Each line of the data below that contains "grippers" must be copied.

— Data block —

* * * *

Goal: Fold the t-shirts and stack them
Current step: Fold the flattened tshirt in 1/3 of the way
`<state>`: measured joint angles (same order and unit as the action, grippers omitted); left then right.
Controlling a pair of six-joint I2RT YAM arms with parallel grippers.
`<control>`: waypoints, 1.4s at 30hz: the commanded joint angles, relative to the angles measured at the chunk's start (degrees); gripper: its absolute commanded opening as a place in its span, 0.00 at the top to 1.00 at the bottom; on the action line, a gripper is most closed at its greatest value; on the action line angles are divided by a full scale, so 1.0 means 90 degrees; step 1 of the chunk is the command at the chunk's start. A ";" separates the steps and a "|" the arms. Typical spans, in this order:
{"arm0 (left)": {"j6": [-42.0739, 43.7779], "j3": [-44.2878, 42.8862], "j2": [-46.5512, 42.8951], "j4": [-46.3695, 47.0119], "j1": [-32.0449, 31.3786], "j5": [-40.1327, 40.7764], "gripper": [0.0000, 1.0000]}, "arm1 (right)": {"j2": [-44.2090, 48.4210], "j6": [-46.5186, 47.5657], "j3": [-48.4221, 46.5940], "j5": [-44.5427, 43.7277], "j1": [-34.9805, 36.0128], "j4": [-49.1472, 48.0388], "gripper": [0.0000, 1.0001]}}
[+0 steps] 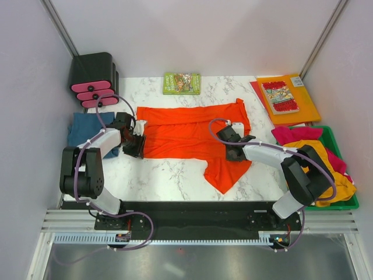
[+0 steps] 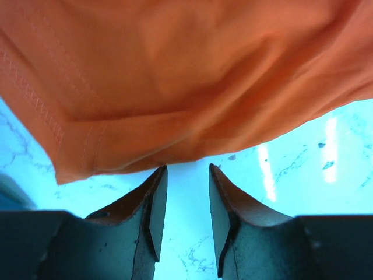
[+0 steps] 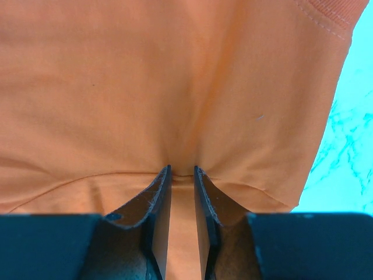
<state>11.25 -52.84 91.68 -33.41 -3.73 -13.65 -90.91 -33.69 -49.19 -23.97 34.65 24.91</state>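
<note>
The orange-red t-shirt (image 1: 186, 131) lies spread on the marble table, one part hanging toward the near edge. My left gripper (image 1: 137, 146) is open at the shirt's left near corner. In the left wrist view its jaws (image 2: 187, 172) stand apart over bare table, with the shirt's hem (image 2: 175, 76) just beyond the tips. My right gripper (image 1: 232, 153) sits on the shirt's right part. In the right wrist view it (image 3: 182, 170) is shut on a pinched fold of the orange cloth (image 3: 175, 87). A teal-blue t-shirt (image 1: 84, 128) lies at the left edge.
A green bin (image 1: 349, 201) at the right holds magenta-pink (image 1: 294, 134) and mustard-yellow (image 1: 341, 184) shirts. An orange folder (image 1: 306, 105) with a comic book (image 1: 280, 96) lies at the back right, a green book (image 1: 182, 83) at the back, and a black rack (image 1: 93, 79) at the back left.
</note>
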 commanded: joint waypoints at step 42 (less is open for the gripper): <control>-0.0468 -0.3884 0.2322 0.0187 0.0209 -0.0211 0.60 | -0.2516 0.0599 -0.4634 -0.0208 -0.1477 0.0681 0.92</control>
<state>8.58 -83.85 111.72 -31.86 -1.32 -12.64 -116.27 -28.27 -90.28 -26.61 21.21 32.45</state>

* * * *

— Response to the task —
`<state>`: measured joint angles (same order and unit as the action, grippers omitted); left then right.
Controlling a pair of six-joint I2RT YAM arms with parallel grippers.

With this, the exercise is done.